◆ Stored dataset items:
*-*-*

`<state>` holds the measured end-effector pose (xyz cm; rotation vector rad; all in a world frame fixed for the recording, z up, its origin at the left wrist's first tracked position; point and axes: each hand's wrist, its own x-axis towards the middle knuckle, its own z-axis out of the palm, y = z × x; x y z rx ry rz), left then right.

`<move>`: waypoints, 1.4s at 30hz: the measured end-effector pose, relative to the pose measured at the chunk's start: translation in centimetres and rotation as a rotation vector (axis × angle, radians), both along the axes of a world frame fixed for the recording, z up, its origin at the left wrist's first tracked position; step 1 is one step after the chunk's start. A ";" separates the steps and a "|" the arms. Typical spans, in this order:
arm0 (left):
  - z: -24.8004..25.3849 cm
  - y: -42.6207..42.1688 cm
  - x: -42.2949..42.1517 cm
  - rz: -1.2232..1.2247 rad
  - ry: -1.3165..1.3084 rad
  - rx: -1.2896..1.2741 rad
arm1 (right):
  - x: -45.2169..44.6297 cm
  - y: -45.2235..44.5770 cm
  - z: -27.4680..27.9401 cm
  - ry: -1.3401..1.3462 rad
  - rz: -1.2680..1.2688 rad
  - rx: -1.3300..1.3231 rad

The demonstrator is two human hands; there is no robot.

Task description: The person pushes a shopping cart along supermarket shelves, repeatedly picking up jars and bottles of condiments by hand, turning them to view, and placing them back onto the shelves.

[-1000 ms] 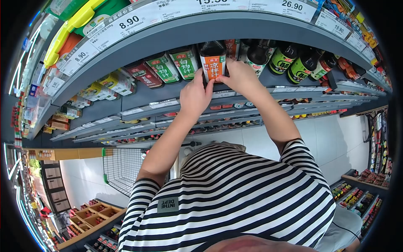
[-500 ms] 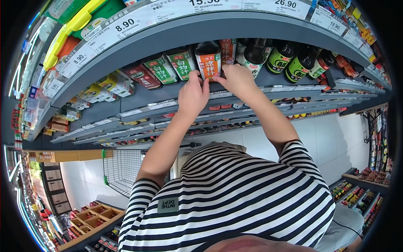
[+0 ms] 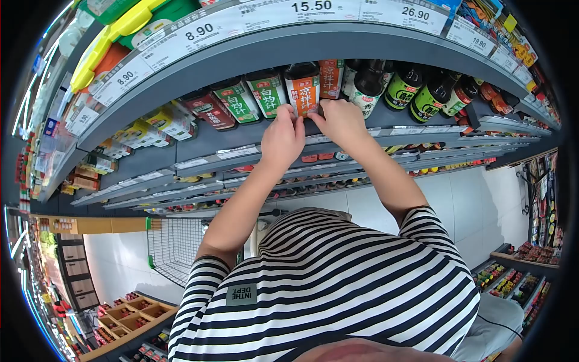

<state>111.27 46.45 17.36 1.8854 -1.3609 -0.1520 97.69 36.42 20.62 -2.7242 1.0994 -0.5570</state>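
Observation:
A dark sauce bottle with an orange and white label [image 3: 303,93] stands upright at the front of the shelf, between my two hands. My left hand [image 3: 282,139] has its fingers closed against the bottle's lower left side. On the other side, my right hand [image 3: 344,122] holds the lower right edge, its thumb at the label's bottom corner. Green-labelled sauce bottles [image 3: 265,96] stand just left of it. Another orange-labelled bottle [image 3: 331,78] is slightly further back on the right. My fingertips behind the bottle's sides are partly hidden.
Close above the bottles runs the upper shelf edge [image 3: 241,45] with price tags. Vinegar bottles [image 3: 368,87] and green-labelled dark bottles [image 3: 404,84] line the right. Lower shelves [image 3: 217,158] project below my hands. A wire shopping cart [image 3: 175,247] stands on the floor at left.
The view has shifted slightly, so the shelf and bottles sit a little differently in frame. Both hands stay at the orange-labelled bottle, with only small finger movement.

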 end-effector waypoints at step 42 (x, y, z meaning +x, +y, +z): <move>-24.3 28.0 7.0 -0.073 -0.133 0.238 | 11.9 1.5 7.9 -0.515 0.203 -0.535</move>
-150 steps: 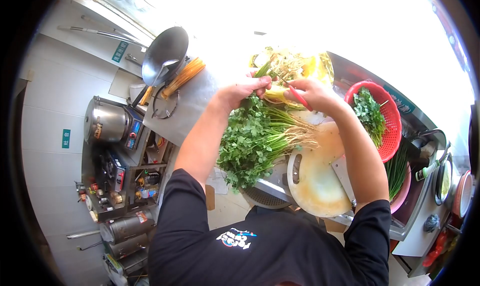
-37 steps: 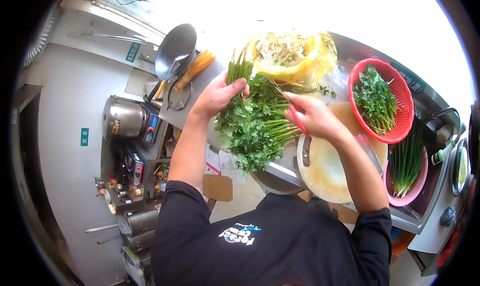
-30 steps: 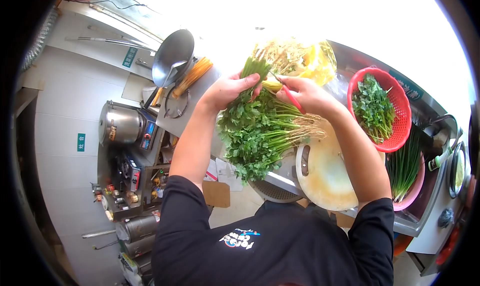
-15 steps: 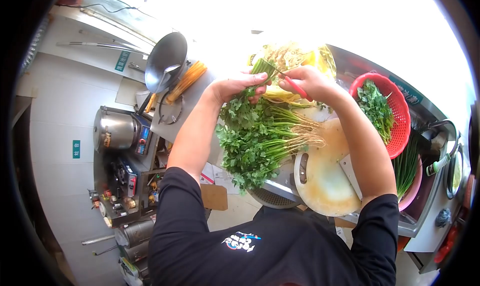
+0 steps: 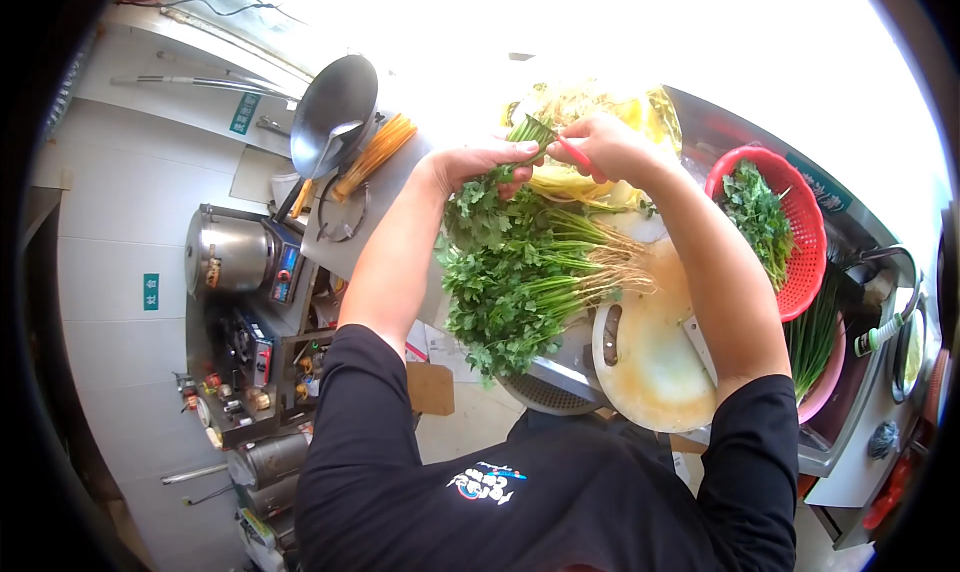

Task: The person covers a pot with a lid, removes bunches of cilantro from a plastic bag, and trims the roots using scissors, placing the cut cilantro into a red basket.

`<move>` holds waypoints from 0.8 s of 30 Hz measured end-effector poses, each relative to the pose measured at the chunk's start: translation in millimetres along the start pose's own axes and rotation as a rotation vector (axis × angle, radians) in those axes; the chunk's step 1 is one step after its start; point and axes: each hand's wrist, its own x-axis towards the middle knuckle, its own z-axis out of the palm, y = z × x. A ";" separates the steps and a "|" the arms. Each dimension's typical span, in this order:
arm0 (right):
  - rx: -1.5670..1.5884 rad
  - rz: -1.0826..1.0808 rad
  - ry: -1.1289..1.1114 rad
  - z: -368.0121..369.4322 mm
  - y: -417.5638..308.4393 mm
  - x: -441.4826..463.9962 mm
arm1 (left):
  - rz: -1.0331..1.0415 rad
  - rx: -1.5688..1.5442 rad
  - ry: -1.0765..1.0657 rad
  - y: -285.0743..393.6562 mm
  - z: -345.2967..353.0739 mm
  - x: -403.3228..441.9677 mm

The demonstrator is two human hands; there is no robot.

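My left hand (image 5: 487, 164) is closed around a small bunch of cilantro-like leafy greens (image 5: 530, 132), with its stem ends pointing up and away. My right hand (image 5: 612, 150) grips a small knife by its red handle (image 5: 578, 156). The dark blade lies against the held stems, close to my left fingers. Below both hands lies a large heap of the same greens (image 5: 510, 272), its pale roots pointing right. Part of the heap overlaps a round cutting board (image 5: 655, 377). A cleaver blade (image 5: 698, 344) lies partly hidden under my right forearm.
A red colander (image 5: 800, 232) with leafy greens stands right, above a pink basin (image 5: 828, 377) with long green stalks. A yellow bag (image 5: 655, 122) with trimmings lies beyond my hands. At left are a wok (image 5: 335, 112), orange sticks (image 5: 375, 157) and a steel pot (image 5: 228, 257).
My right hand has moved slightly up and left, bringing the knife closer over the stem ends. My left hand still holds the bunch. The view has shifted slightly.
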 end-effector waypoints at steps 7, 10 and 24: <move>-0.088 0.068 -0.052 13.2 17.6 -18.8 | 0.072 0.175 0.264 -17.9 -7.1 -13.4; 0.228 -0.004 -0.015 20.0 34.9 -62.9 | 0.218 0.352 0.391 -8.8 -4.5 -33.5; 0.936 0.425 0.487 133.2 199.1 -357.1 | 1.221 1.301 0.296 16.4 327.0 182.6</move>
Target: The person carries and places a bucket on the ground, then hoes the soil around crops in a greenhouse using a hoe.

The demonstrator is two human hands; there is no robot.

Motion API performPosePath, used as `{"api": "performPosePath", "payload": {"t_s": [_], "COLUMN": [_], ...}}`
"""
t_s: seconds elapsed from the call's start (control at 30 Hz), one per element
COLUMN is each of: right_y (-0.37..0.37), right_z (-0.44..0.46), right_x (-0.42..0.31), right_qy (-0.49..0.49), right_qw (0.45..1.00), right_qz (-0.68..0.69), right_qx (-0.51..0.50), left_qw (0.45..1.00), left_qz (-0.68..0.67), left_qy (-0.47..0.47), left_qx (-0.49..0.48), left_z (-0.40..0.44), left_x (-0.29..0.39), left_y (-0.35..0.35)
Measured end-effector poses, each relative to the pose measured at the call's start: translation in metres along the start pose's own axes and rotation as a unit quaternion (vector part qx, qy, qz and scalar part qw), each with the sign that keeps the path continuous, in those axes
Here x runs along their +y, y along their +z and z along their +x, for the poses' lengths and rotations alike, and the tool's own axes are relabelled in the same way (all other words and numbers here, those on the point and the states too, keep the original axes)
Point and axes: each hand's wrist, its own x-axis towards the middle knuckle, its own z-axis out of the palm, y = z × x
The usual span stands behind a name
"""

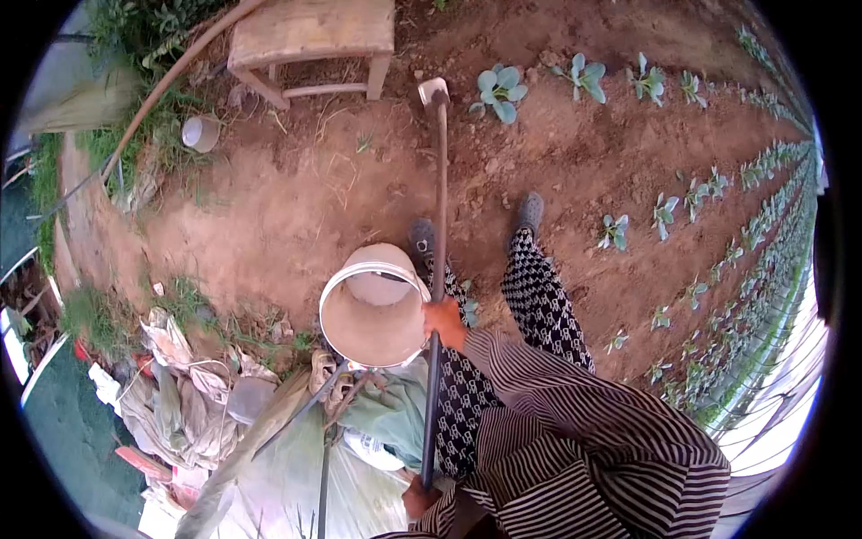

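Note:
A long-handled hoe [441, 189] extends up the view, its pale metal head [433, 92] over the soil at the top. My right hand [446, 323] is wrapped round the middle of the shaft. Nearer my body, my left hand [420, 497] grips the dark lower end, partly cut off from sight by the sleeve. Just left of my right hand is a white bucket [377, 310], its open mouth facing the camera; no contents can be made out. My feet in grey shoes [531, 211] stand on either side of the shaft.
Leafy seedlings [500, 92] grow in rows at the right. A wooden stool [312, 36] stands at the top left, near a small white pot [200, 134] and a hose [171, 76]. Crumpled sacks [175, 395] and plastic sheeting [364, 490] lie at the lower left.

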Motion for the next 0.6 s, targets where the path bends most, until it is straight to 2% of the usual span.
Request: {"api": "performPosePath", "payload": {"t_s": [0.03,0.1,0.13,0.17,0.23,0.27,0.3,0.33,0.37,0.43,0.5,0.53,0.6], "right_y": [-0.003,-0.015,-0.012,-0.006,0.001,0.001,-0.003,-0.009,-0.017,-0.039,-0.074,-0.096,-0.147], "right_z": [-0.009,-0.007,-0.012,-0.015,-0.022,-0.023,-0.025,-0.024,-0.028,-0.025,0.012,0.032,0.106], "right_x": [0.006,0.0,-0.02,-0.044,-0.098,-0.122,-0.146,-0.17,-0.193,-0.237,-0.271,-0.274,-0.233], "right_qy": [0.059,0.154,0.11,0.066,-0.01,-0.042,-0.079,-0.116,-0.154,-0.228,-0.3,-0.331,-0.375], "right_qw": [0.998,0.966,0.967,0.966,0.969,0.973,0.977,0.98,0.978,0.967,0.953,0.943,0.908], "right_qz": [0.035,0.162,0.18,0.198,0.203,0.192,0.171,0.147,0.137,0.114,0.054,0.024,-0.185], "right_qx": [-0.005,-0.129,-0.141,-0.153,-0.143,-0.122,-0.097,-0.071,-0.044,0.01,0.0,-0.002,-0.01], "left_qw": [0.999,0.987,0.991,0.989,0.98,0.978,0.978,0.988,0.984,0.981,0.983,0.985,0.985], "left_qz": [0.048,0.142,0.077,0.094,0.124,0.076,0.088,0.065,0.047,0.019,-0.005,-0.013,0.073], "left_qy": [-0.019,-0.049,-0.062,-0.019,0.038,0.091,0.112,0.083,0.143,0.184,0.18,0.173,0.156], "left_qx": [0.018,0.057,0.095,0.114,0.149,0.17,0.151,0.117,0.097,0.061,0.026,0.007,-0.02], "left_z": [-0.007,-0.004,0.009,0.021,0.052,0.07,0.086,0.1,0.127,0.142,0.158,0.163,0.143], "left_x": [0.008,0.026,0.018,0.008,0.035,0.044,0.066,0.085,0.075,0.142,0.176,0.192,0.212], "left_y": [-0.006,-0.009,0.0,0.01,0.012,0.015,0.012,0.016,0.032,0.035,0.056,0.068,0.076]}}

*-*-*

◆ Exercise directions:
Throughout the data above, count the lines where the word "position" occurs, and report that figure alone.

◆ Response:
2